# What you should do
Reproduce the first line of the material below and each line after it, exactly, through the line containing "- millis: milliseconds", and give nothing more.

*** Block opens ***

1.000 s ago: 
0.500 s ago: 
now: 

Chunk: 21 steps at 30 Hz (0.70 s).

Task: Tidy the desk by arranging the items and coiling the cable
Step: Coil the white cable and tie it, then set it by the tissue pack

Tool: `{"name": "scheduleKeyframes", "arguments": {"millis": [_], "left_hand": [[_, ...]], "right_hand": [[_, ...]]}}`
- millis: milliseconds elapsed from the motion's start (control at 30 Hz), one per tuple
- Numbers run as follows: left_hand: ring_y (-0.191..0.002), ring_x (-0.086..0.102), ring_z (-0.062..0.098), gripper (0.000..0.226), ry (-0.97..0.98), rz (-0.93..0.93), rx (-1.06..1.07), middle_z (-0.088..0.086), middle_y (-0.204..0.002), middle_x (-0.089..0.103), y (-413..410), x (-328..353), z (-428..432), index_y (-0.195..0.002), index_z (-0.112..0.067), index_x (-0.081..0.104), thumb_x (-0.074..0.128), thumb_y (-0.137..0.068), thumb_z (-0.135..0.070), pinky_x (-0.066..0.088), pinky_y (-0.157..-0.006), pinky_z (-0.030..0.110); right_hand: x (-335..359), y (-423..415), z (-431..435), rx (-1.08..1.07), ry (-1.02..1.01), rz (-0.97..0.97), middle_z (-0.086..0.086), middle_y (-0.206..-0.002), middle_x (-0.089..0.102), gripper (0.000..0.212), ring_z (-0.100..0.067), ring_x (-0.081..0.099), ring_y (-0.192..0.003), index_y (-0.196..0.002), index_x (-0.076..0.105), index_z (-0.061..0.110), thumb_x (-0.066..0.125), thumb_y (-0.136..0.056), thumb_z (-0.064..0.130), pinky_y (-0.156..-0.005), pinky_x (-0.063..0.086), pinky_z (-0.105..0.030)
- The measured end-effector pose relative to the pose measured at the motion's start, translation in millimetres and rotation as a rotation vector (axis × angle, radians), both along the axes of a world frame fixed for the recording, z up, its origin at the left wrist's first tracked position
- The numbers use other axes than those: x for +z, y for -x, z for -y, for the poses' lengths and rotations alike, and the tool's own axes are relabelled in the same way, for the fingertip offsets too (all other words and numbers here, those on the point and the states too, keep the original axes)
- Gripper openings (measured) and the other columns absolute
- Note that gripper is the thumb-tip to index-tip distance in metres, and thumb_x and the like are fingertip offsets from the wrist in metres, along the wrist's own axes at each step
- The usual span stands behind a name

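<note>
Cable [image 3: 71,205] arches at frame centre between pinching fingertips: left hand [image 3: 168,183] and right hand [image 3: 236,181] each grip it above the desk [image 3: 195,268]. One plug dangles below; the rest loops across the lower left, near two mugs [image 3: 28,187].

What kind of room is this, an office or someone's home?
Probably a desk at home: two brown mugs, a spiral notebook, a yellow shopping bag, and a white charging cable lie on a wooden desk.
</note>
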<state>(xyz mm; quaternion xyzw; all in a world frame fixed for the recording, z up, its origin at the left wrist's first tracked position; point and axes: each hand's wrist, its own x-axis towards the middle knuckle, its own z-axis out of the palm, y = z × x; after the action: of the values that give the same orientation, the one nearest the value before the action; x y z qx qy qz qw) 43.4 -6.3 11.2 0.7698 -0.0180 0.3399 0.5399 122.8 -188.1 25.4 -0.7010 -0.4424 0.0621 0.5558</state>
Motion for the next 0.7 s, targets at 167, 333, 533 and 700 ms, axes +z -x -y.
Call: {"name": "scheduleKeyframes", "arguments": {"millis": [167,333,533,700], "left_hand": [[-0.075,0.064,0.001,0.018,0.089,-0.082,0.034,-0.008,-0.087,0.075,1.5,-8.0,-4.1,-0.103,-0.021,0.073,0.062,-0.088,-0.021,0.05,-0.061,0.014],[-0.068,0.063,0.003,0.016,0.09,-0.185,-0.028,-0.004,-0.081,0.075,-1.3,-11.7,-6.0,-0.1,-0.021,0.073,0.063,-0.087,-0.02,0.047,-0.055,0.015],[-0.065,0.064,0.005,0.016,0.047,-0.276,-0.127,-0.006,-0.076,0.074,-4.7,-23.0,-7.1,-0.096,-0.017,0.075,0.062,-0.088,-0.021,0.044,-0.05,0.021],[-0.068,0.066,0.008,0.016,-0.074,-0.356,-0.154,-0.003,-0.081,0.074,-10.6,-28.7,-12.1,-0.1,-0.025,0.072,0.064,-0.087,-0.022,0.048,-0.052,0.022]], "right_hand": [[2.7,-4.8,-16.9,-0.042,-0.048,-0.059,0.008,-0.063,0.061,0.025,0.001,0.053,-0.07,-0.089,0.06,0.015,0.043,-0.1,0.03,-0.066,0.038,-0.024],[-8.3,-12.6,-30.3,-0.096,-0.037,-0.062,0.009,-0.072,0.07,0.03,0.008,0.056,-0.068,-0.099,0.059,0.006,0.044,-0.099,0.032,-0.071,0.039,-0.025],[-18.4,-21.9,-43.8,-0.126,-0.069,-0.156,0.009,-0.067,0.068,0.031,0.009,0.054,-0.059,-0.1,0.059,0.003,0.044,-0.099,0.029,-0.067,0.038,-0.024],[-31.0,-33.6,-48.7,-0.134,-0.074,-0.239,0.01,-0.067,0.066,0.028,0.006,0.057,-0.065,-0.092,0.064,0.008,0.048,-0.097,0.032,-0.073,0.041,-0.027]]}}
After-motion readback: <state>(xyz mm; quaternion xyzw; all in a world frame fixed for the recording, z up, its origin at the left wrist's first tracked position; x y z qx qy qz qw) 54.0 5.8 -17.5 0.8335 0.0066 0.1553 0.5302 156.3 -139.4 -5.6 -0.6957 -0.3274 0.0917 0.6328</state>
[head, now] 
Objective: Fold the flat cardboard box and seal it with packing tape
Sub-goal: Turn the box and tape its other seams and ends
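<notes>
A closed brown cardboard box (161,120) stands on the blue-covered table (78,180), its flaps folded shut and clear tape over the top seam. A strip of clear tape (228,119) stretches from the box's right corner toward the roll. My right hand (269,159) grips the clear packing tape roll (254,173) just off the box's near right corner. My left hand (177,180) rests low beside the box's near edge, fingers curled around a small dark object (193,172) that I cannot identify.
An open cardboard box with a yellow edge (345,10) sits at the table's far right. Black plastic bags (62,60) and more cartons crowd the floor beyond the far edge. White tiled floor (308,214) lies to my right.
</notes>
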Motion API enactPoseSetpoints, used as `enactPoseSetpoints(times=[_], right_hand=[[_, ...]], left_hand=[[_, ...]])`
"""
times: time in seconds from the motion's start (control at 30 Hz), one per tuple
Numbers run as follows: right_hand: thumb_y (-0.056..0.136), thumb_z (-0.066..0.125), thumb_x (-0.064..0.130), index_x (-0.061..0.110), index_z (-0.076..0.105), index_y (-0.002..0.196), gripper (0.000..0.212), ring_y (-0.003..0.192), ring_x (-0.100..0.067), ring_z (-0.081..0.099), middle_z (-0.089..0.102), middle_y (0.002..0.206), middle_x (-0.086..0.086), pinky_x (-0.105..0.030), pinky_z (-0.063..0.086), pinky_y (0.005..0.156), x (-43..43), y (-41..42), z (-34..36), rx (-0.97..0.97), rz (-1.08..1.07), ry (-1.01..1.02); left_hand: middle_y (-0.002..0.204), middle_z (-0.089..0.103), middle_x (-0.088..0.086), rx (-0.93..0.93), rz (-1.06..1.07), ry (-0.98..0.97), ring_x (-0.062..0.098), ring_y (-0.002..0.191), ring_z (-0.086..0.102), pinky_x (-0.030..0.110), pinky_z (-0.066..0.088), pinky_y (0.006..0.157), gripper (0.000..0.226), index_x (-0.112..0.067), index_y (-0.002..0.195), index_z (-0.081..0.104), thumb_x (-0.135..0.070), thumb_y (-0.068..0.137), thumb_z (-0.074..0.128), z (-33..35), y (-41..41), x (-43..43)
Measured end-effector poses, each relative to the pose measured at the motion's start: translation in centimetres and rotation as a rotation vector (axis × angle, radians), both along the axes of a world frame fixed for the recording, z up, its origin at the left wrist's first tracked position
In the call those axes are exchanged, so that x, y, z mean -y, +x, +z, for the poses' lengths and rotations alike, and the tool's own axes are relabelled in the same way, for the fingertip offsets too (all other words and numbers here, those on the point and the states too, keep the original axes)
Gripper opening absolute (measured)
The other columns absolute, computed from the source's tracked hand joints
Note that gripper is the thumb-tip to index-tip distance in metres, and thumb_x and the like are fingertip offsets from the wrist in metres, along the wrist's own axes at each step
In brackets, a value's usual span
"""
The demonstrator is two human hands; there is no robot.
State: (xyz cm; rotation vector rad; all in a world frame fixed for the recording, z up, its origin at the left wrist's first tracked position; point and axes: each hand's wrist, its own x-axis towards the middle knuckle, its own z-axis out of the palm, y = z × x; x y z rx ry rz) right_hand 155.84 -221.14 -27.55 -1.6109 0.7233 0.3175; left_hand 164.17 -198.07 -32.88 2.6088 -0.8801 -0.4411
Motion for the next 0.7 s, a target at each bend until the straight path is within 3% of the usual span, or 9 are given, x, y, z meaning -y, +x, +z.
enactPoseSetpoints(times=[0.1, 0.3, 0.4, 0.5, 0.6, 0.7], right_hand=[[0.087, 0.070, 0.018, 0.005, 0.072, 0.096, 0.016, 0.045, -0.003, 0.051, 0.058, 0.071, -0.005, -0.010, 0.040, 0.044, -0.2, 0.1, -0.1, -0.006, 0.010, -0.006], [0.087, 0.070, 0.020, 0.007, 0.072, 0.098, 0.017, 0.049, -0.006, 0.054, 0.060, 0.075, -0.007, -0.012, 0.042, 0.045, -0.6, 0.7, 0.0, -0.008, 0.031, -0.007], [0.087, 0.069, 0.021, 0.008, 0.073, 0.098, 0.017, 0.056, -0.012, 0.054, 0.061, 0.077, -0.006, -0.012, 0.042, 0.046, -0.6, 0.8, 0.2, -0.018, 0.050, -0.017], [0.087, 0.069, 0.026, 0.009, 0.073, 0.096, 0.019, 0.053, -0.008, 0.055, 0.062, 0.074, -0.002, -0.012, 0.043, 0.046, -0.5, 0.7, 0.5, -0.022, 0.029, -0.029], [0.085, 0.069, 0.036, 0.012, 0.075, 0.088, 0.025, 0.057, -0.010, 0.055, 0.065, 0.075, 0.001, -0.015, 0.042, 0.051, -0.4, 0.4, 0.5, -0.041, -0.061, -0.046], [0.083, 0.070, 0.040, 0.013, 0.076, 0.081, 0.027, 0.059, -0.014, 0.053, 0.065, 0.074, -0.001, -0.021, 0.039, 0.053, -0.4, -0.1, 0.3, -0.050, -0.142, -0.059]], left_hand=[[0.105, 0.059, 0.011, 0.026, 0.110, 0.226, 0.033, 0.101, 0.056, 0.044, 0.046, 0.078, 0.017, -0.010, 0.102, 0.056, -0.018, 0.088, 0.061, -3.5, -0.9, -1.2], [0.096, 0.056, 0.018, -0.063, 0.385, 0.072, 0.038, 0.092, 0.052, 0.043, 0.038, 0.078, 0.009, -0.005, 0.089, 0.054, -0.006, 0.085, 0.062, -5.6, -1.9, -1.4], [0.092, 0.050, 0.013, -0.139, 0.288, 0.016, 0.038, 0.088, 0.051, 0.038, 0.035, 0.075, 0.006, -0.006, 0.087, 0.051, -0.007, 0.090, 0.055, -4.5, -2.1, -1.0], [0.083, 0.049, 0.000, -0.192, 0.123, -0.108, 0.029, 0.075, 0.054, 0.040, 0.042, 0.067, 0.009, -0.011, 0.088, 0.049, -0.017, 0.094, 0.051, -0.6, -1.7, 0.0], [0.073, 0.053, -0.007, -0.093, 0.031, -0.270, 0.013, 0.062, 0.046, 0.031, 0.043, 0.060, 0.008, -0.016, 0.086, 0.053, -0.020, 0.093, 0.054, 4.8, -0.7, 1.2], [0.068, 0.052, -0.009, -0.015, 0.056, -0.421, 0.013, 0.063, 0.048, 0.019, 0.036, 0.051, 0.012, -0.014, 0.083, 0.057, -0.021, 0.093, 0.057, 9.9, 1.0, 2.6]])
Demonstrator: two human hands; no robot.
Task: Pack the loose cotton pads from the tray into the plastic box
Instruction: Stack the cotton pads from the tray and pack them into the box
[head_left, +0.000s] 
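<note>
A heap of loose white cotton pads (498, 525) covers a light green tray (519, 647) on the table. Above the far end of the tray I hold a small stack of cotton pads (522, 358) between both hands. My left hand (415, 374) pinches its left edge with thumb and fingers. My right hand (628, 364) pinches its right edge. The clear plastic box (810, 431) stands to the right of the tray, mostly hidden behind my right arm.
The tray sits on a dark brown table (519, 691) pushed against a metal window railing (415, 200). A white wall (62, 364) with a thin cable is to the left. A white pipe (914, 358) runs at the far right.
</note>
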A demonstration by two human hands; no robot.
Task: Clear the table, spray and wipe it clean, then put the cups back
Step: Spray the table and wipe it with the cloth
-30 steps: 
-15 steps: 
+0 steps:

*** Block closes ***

# Response for this exercise
1.000 s ago: 
0.500 s ago: 
now: 

Chunk: 21 steps at 30 Hz (0.70 s).

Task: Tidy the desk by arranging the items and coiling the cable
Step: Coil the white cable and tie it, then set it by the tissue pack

Tool: `{"name": "scheduleKeyframes", "arguments": {"millis": [_], "left_hand": [[_, ...]], "right_hand": [[_, ...]]}}`
- millis: milliseconds elapsed from the motion's start (control at 30 Hz), one per tuple

The output for this exercise is finished.